Сегодня воскресный день. Пономарь прибегает пораньше, и начинается колготня: надо разжечь кадило, открыть вино, принести просфоры, посмотреть апостольское чтение и прокимен. Он еще почти отрок – только-только школу окончил, но дело знает хорошо – в алтаре с пятилетнего возраста.
– А что, батюшка, – говорит пономарь, – голова после вчерашнего концерта у вас не болела?
– Ужас, – отвечает отец Гавриил, вспомнив, как из-за рок-концерта, устроенного на Красной площади, вчера во время всенощного бдения дребезжали окна.
– Просто – новая культура, – снисходительно объясняет пономарь. – Вам, к примеру, нравится консерватория, а современной молодежи – рок.
– Так то оно так, только в консерватории после концертов ни шприцы, ни окурки на полу не валяются, да и нужду под себя там никто не справляет. Мне утром встретились соседи из Василия Блаженного – тащили от храма два мешка мусора.
– К ним на территорию во время концертов вроде не пускают.
– Что с того?

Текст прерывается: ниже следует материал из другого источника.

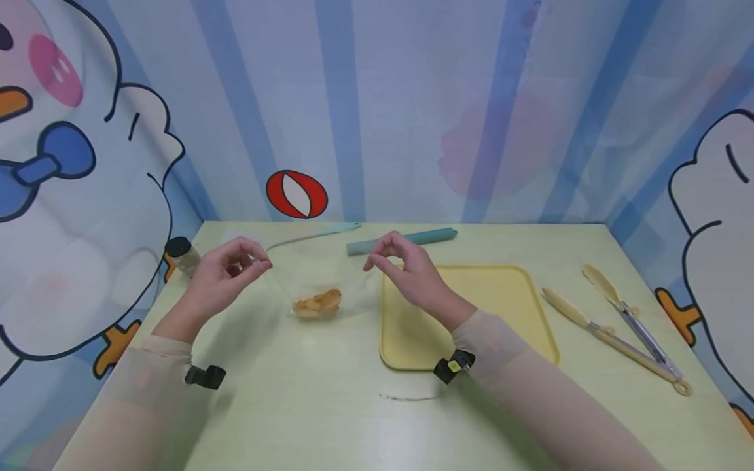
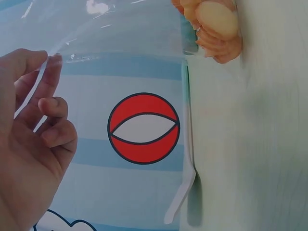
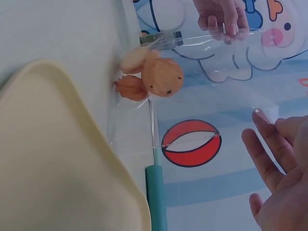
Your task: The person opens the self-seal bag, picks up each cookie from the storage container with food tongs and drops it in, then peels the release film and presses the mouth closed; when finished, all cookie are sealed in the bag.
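Note:
A clear plastic bag point(image 1: 353, 299) is stretched between both hands. My left hand point(image 1: 219, 278) pinches one upper corner between thumb and fingertips, with the other fingers loosely bent in the left wrist view. At the opposite corner, my right hand point(image 1: 415, 275) pinches the film between thumb and index finger. Several golden-brown bread pieces point(image 1: 318, 304) lie together at the bottom of the bag, low over the table. In the right wrist view, one round bread piece point(image 3: 162, 77) has small dark dots. The bag's see-through edges are hard to make out in the head view.
A yellow tray point(image 1: 471, 281) lies under the right forearm. Tongs point(image 1: 624, 340) rest at the right, spread apart. Behind are a teal rod-like thing point(image 1: 432, 236) and a long-handled utensil point(image 1: 330, 230). A black-lidded jar point(image 1: 184, 254) stands left. A thin dark strip point(image 1: 409, 398) lies in front.

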Demonstrator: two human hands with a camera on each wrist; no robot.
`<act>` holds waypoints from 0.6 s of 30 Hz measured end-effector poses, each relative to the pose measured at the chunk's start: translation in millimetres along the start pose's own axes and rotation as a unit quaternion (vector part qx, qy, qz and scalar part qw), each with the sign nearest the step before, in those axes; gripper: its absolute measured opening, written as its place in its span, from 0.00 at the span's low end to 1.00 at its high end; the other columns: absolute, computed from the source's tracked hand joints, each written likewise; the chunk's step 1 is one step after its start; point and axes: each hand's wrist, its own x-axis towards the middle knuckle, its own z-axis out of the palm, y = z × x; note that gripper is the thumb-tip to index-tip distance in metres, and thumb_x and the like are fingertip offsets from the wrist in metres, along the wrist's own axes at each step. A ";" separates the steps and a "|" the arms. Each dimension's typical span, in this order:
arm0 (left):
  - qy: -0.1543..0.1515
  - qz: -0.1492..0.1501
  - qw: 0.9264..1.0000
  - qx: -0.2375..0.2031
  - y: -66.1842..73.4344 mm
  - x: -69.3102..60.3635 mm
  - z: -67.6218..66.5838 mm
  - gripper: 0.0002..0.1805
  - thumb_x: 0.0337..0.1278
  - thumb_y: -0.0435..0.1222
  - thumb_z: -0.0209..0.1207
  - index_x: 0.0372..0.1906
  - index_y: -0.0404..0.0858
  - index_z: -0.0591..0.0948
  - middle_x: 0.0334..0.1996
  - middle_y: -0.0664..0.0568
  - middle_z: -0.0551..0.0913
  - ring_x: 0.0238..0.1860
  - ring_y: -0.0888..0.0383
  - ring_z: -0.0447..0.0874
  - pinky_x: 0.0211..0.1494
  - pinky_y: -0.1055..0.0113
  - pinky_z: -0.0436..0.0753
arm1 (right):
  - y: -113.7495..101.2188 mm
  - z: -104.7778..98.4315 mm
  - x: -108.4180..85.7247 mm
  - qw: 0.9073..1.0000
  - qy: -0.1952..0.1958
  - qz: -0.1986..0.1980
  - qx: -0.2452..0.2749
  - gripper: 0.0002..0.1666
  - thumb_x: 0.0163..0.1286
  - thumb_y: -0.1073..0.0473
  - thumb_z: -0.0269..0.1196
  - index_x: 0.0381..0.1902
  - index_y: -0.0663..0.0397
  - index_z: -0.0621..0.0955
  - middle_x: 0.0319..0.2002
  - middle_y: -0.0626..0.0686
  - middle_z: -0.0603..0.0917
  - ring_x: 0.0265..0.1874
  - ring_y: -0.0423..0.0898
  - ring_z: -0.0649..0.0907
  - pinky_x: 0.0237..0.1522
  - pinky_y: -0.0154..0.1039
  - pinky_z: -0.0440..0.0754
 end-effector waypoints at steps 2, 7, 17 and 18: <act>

Поклонники «новой культуры» могут и через ограду перебросить.
Приходит диакон, несет со свечного «ящика» записки:
– Ну, такого я еще не видал: «О здравии администрации президента» и «О упокоении новопреставленных Фуфунчика и Бизона». Зашел, говорят, прилично одетый человек, написал эти записки, а на «ящике» заупокойную не принимают – требуют святые имена. А он свое: «Бизон и Фуфунчик – святее быть не может. Правильные, – мол, – пацаны, но позавчера их застрелили». Отвалил денег и уехал на машине с мигалкой. Похоже, рядом работает, – сосед.
Кто-то хочет переговорить с батюшкой. Отец Гавриил выходит: пожилой мужчина просит поменять крестных родителей своего сына.
– Это невозможно, – отвечает отец Гавриил, – а в чем, собственно, дело?
– Толян – крестный отец – завязал, а Надежда – мать крестная – совсем спилась: рюмку хлопнет и под стол валится, так что пить с ними невозможно. Лучше уж Валерку и Катерину.
Батюшка какое-то время втолковывает горемыке насчет восприемников, но тут появляются молодые священники, настоятель, и отец Гавриил возвращается в алтарь: приходит время Божественной литургии.